WI: ARW averted, Slave Trade ban prevents slaves being sold between American colonies

Imagine the following scenario:
- the Brits avoid the Revolution by giving proto-dominion style autonomy to the individual colonies, while maintaining control over imperial commerce
- they continue to create new colonies east of the Mississippi, albeit at a slightly slower pace of settlement than OTL USA
- circa 1810-1820, they implement an international slave trade ban, which includes banning sales between colonies

How does this affect the development of the Deep South? Is plantation agriculture still going to be the main economic activity when slave importation is impossible? Will they get more white immigration as a result? Could New Orleans be the New York of the south for immigrants? What share of the population would be black by the 20th Cebtury? Is the south likely to be a less conservative part of North America?
 
I'd be amazed if that gets through Parliament, TBH.

Hm. I wonder if the Parliamentary reform feeds into abolitionism in OTL, leading to a cross-Atlantic birth of liberty against the rotten borous and planters?
 
Imagine the following scenario:
- the Brits avoid the Revolution by giving proto-dominion style autonomy to the individual colonies, while maintaining control over imperial commerce
- they continue to create new colonies east of the Mississippi, albeit at a slightly slower pace of settlement than OTL USA
- circa 1810-1820, they implement an international slave trade ban, which includes banning sales between colonies

How does this affect the development of the Deep South? Is plantation agriculture still going to be the main economic activity when slave importation is impossible? Will they get more white immigration as a result? Could New Orleans be the New York of the south for immigrants? What share of the population would be black by the 20th Cebtury? Is the south likely to be a less conservative part of North America?


I hate to say it but I have to wonder if banning the slave trade between southern
colonies ITTL would spark the revolution-
just later than it did IOTL(in other words, the
South would already be so attached to "the
peculiar institution" that- as repugnant as
we would find this attitude- they'd fight
rather than give it up)(which of course did
happen IOTL in 1861)
 
The initial ban on slave trading only involved sea-borne trade, iirc.
Certainly, until slavery was abolished, slave-owners in e.g.
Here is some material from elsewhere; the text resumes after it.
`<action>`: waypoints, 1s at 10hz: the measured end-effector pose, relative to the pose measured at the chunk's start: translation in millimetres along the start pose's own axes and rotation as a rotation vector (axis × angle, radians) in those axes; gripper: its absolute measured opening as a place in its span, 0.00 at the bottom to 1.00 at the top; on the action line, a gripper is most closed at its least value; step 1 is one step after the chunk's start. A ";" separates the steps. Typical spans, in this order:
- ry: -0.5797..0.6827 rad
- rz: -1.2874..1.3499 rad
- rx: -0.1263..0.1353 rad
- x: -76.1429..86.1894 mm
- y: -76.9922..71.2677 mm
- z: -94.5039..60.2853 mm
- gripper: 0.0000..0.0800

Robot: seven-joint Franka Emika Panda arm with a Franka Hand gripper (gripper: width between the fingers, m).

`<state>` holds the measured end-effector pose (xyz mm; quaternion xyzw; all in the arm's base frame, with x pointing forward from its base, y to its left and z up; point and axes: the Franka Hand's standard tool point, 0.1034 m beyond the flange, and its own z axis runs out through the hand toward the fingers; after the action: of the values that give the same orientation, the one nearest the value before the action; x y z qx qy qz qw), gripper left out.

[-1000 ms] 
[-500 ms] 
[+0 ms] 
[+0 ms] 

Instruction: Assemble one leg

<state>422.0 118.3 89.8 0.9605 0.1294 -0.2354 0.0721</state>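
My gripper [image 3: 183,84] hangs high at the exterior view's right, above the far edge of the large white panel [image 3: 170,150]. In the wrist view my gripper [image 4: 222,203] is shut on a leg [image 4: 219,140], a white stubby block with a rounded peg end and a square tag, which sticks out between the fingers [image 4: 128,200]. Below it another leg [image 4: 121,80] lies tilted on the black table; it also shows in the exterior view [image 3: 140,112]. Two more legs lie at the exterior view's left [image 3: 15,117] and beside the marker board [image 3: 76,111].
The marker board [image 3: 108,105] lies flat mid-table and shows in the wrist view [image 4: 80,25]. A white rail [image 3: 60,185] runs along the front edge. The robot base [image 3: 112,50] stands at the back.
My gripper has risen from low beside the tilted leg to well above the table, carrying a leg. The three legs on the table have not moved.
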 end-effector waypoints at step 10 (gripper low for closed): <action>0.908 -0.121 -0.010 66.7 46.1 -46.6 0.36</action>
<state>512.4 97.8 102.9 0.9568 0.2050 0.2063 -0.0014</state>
Jamaica could sell to other owners on the island.

I suspect that the land borders in North America would, initially, at least, be ignored, so slave trades could happen across them.

I've not actually run across any info on when slave trade between British colonies (individual islands in the Caribbean) was stopped, as the initial rules were about trade from Africa (and, iirc, other empires). I THINK trade between colonies was legal for some time.

So, IF that's the case, the US colonies are fine for as long as that holds.
 
If the US stayed in the British Empire,the slave owners in the south would have formed a powerful lobbygroup along with the Liverpool slavetraders.

It would have been substantially smaller than the sugar planters of Jamaica in OTL, who were much richer.